- [Instructions to follow]
Each line in the material below, starting at the one that contains "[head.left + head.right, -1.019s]" and ending at the one that contains "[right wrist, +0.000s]", should be repeated exactly; the pictures should not.

- [Material shown]
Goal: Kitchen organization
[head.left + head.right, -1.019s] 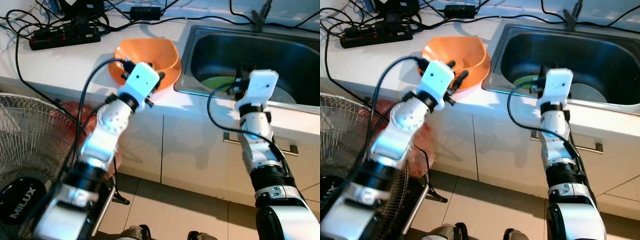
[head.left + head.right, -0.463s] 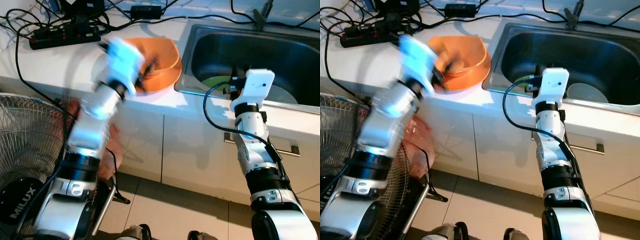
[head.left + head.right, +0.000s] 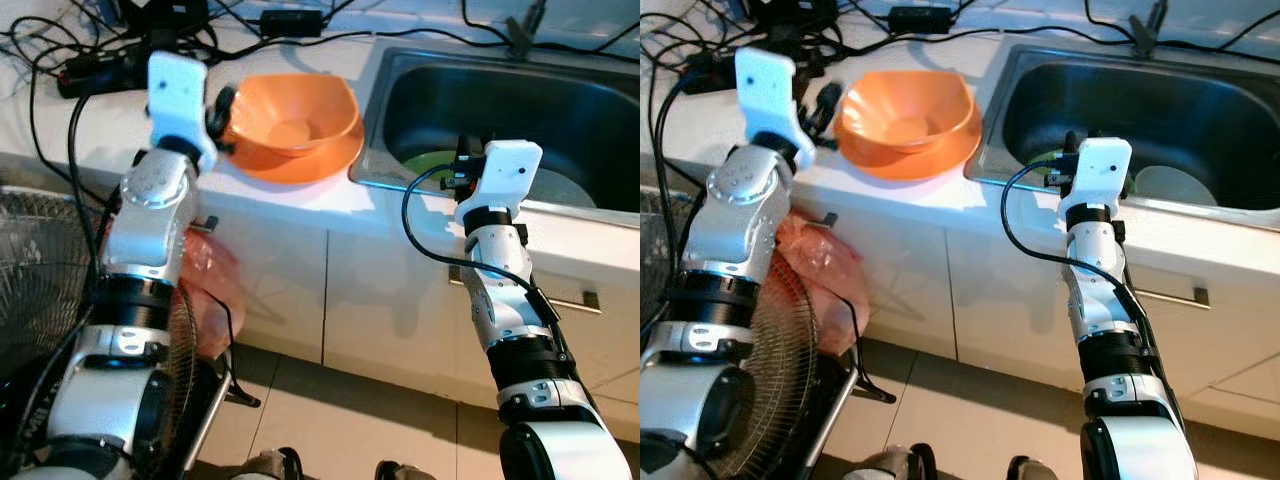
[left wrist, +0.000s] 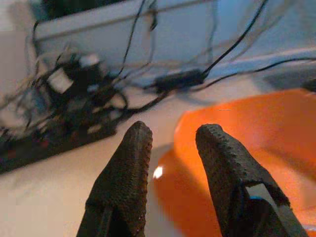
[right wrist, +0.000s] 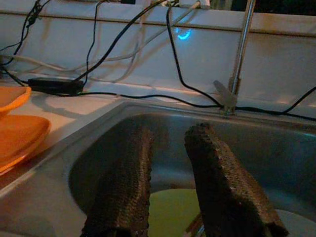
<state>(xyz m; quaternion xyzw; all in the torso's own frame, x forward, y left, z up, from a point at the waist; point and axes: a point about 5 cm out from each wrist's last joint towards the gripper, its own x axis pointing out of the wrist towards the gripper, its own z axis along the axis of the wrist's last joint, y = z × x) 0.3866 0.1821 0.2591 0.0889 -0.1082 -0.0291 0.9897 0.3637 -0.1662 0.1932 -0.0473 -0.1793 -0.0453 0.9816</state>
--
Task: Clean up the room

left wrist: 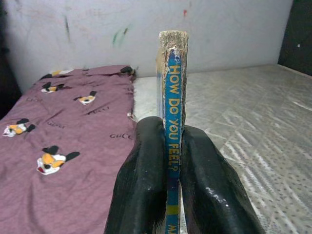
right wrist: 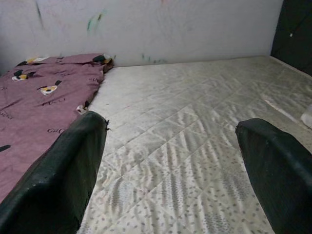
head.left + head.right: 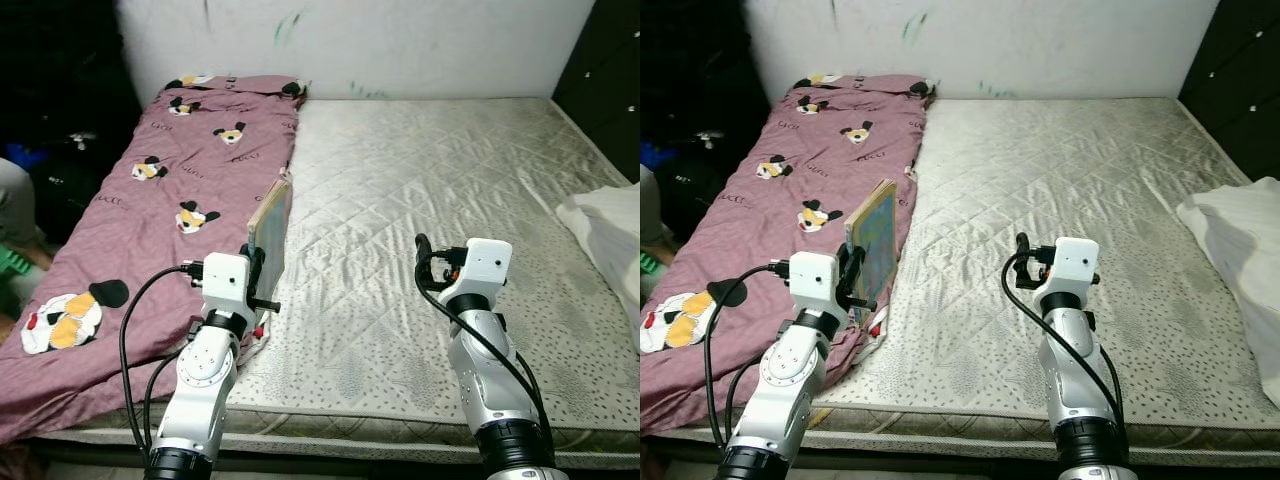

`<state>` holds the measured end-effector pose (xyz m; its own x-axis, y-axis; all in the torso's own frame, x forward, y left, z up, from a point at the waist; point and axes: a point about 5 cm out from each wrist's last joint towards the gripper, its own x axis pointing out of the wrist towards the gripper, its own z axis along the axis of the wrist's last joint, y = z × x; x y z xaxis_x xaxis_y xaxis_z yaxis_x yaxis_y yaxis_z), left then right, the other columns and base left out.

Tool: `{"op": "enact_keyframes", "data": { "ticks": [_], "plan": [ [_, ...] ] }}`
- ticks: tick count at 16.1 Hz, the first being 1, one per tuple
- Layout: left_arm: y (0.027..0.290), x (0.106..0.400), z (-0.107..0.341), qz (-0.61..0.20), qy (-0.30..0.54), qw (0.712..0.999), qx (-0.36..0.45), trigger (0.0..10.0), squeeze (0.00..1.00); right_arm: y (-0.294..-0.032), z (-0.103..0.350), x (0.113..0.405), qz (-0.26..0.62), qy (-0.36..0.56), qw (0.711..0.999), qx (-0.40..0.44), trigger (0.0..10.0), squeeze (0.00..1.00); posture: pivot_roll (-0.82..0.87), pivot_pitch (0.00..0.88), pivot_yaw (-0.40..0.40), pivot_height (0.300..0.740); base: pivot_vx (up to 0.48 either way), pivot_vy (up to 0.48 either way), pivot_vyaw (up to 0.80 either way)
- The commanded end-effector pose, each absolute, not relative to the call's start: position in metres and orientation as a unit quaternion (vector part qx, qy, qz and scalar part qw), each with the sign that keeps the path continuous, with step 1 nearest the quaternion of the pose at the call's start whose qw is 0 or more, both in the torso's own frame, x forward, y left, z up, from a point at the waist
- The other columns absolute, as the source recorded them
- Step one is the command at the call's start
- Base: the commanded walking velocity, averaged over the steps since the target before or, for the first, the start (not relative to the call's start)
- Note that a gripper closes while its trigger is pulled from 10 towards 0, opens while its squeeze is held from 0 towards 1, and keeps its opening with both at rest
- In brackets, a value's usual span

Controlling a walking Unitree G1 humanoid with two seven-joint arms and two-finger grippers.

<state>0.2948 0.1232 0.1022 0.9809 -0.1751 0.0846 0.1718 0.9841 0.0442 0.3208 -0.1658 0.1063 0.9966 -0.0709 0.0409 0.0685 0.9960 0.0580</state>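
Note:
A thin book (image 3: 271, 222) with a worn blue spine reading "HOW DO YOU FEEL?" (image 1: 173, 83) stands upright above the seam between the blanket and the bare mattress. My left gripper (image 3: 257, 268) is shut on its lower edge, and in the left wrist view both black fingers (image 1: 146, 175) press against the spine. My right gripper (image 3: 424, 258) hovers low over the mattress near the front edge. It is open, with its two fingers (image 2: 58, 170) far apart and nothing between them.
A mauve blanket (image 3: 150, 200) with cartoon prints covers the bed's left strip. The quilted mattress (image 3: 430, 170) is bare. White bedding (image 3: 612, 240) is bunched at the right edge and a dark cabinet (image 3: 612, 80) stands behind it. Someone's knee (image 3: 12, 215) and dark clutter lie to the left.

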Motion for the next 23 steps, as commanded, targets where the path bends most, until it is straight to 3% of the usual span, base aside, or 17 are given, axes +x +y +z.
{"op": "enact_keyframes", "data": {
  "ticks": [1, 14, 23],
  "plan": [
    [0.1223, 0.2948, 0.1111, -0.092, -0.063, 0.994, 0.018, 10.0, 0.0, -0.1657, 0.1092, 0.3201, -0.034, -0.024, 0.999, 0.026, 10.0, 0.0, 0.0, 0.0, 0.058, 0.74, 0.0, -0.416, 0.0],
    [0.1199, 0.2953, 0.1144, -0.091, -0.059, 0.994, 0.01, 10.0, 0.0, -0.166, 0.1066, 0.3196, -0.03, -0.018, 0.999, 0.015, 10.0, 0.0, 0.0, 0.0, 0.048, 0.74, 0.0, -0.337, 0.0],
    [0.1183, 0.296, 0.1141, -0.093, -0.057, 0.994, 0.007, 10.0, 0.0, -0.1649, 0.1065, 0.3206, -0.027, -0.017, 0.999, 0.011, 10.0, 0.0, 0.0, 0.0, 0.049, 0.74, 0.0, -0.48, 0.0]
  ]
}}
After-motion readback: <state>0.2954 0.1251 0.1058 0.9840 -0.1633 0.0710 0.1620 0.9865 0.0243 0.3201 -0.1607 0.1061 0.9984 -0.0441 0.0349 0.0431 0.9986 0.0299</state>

- [Written answer]
[head.left + head.right, -1.019s] 
[head.left + head.right, -0.463s] 
[head.left + head.right, +0.000s] 
[left wrist, +0.000s] 
[right wrist, +0.000s] 

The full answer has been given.